[R] Basic package structure question
murdoch at stats.uwo.ca
Fri Jun 23 13:15:54 CEST 2006
On 6/23/2006 5:45 AM, Joerg van den Hoff wrote:
> Prof Brian Ripley wrote:
>> On Fri, 23 Jun 2006, Joerg van den Hoff wrote:
>>> just to confirm duncan murdochs remark:
>>> our Windows machines lack proper development environments (mainly
>>> missing perl is the problem for pure R-code packages, I believe?) and we
>>> bypass this (for pure R-code packages only, of course) by
>>> 1.) install the package on the unix machine into the desired R library
>>> 2.) zip the _installed_ package (not the source tree!) found in the R
>>> library directory
>>> 3.) transfer this archive to the Windows machine
>>> 4.) unzip directly into the desired library destination
>>> this procedure up to now always worked including properly installed
>>> manpages (text + html (and I hope this remains the case in the future...)
>> From README.packages:
>> If your package has no compiled code it is possible that zipping up the
>> installed package on Linux will produce an installable package on
>> Windows. (It has always worked for us, but failures have been reported.)
>> so this is indeed already documented, and does not work for everyone.
> albeit sparsely...
> AFAIKS it's not in the `R Extensions' manual at all. If(!) this approach
> could be made an 'official' workaround and explained in the manual, that
> would be good.
> I'd appreciate if someone could tell me:
> are the mentioned failures confirmed or are they "UFOs"?

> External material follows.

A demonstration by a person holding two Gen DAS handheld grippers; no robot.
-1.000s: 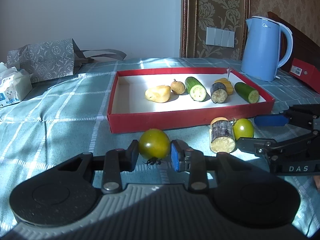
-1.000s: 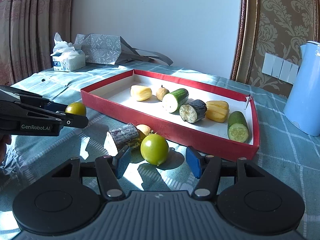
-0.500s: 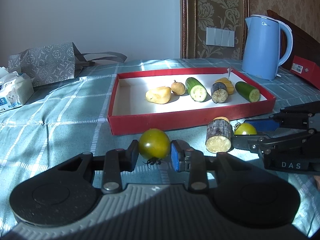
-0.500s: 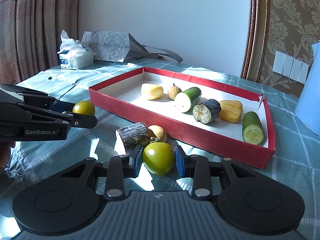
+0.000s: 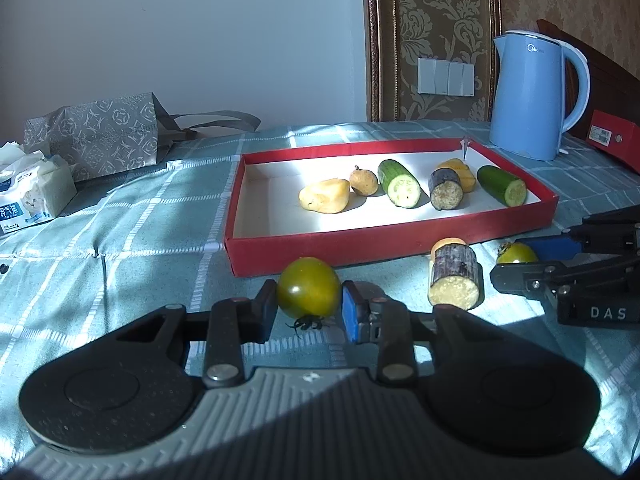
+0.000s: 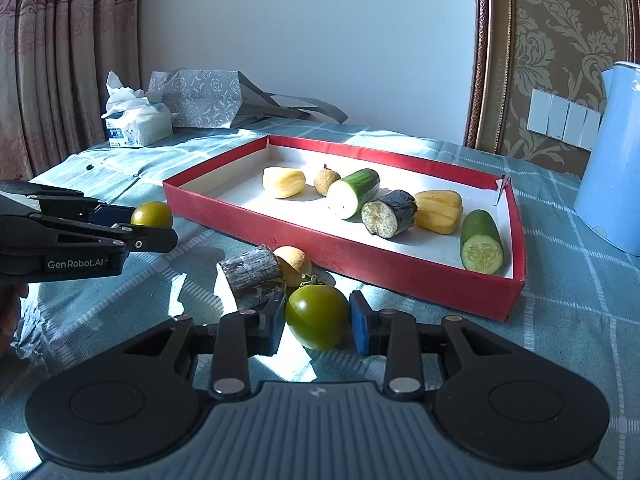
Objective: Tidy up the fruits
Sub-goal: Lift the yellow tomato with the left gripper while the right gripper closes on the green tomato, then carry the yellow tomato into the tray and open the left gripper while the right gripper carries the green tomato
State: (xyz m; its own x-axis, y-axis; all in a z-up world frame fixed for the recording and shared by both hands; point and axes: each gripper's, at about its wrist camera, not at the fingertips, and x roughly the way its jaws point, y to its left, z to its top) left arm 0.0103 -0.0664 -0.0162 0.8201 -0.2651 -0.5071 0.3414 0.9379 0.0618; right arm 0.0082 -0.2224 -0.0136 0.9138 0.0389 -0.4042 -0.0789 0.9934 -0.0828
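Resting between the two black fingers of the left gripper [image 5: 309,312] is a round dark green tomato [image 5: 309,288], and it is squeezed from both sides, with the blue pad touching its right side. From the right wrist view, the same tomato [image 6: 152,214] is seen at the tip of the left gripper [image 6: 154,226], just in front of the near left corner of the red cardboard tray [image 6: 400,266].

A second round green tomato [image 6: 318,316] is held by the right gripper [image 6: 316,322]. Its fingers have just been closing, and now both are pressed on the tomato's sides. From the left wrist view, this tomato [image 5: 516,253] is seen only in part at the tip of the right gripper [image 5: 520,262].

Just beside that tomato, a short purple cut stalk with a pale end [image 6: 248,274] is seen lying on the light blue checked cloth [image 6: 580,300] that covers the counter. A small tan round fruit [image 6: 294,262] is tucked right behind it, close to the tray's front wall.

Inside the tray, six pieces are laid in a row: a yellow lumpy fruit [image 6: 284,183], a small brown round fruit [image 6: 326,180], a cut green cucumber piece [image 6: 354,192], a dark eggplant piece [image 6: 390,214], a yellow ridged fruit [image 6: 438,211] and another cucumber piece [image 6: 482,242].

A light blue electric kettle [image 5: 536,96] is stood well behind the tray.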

> if so, are (the) reasons for (or circumstances of) failure known (I'm
> always afraid walking on thin ice when using this transfer strategy)?

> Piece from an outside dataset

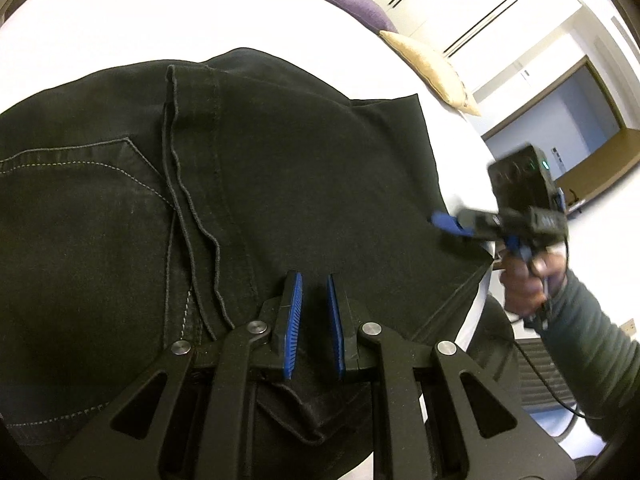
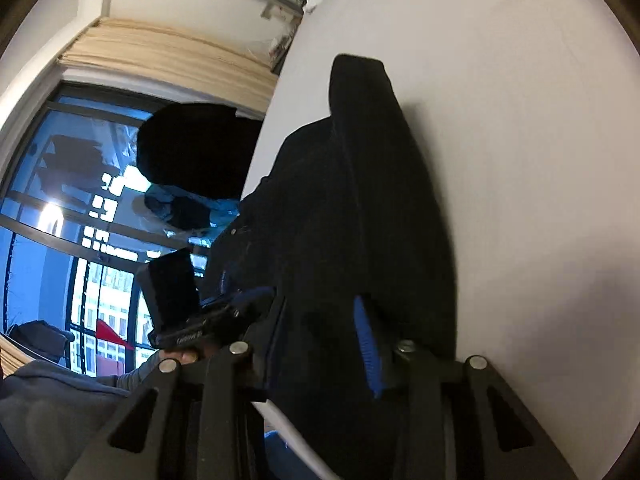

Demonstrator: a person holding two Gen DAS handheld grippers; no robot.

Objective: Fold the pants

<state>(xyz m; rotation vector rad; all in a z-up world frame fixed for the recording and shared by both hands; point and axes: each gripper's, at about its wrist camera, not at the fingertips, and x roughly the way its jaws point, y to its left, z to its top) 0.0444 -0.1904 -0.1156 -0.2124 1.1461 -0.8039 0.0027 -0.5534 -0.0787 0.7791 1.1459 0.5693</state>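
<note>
Black pants point(image 1: 280, 168) lie spread on a white table point(image 1: 100, 20), filling most of the left wrist view; a back pocket with pale stitching point(image 1: 80, 168) sits at the left, a long seam point(image 1: 192, 200) runs from far to near down the middle; the cloth's right edge ends near the table's right rim.

Left gripper point(image 1: 314, 320) is low over the near part of the pants, pointing down at the cloth; its blue pads point(image 1: 294, 320) stand close together with only a narrow gap, and dark fabric shows through that gap; whether a fold is pinched there I cannot tell; call the fingers all but closed.

Right gripper point(image 1: 444, 222) reaches in from the right, its blue tip at the pants' right edge, blurred; a hand point(image 1: 520, 280) in a ribbed grey sleeve point(image 1: 592, 344) grips its handle. In the right wrist view one blue pad point(image 2: 368, 348) is clear at the right, the other side lost in dark cloth; fingers partly open, black fabric lying between them; whether the pads press on it cannot be made out.

Far right on the table: a purple cushion point(image 1: 356, 4) and a tan cushion point(image 1: 432, 68); a window point(image 2: 80, 220) shows beyond the table in the right wrist view.
</note>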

> what does "produce an installable package on Windows" in the README text
> mean? I presume it does not mean that R CMD INSTALL (or the Windows
> equivalent) does work? if it really means "unzip the package on the
> Windows machine into the library directory", should'nt the text be altered?
I do not want to support more than one method of installing packages.
The R CMD install method works. If some other method also works, it's
One obvious limitation of this install method is that it won't produce
native Windows help files (.chm). Plans are to make CHM the default
help system as of the 2.4.0 release, so your packages will not work
properly unless you give special instructions on how to change the help
The other obvious limitation is that it won't work if you have any C or
Fortran code in your package.
> and I forgot to mention in my first mail: I use the described procedure
> for transfer from a non-Intel apple machine under MacOS (a FreeBSD
> descendant) to Windows (and even (unneccessarily, I know) to
> Sun/Solaris). so the strategy is not restricted to transfer from Linux
> -> Windows.
> and it is useful (if it is not 'accidental' that it works at all): in
> this way one can keep very easily in sync several local incarnations of
> a package across platforms (if network access to a common disk is not
> the way to go): I simply `rsync' the affected (local, R-code only)
> library directories.
You might be able to achieve this by doing your builds on Windows,
rather than on Linux or MacOS, but as far as I know it is not possible
to build .chm files on those OSs.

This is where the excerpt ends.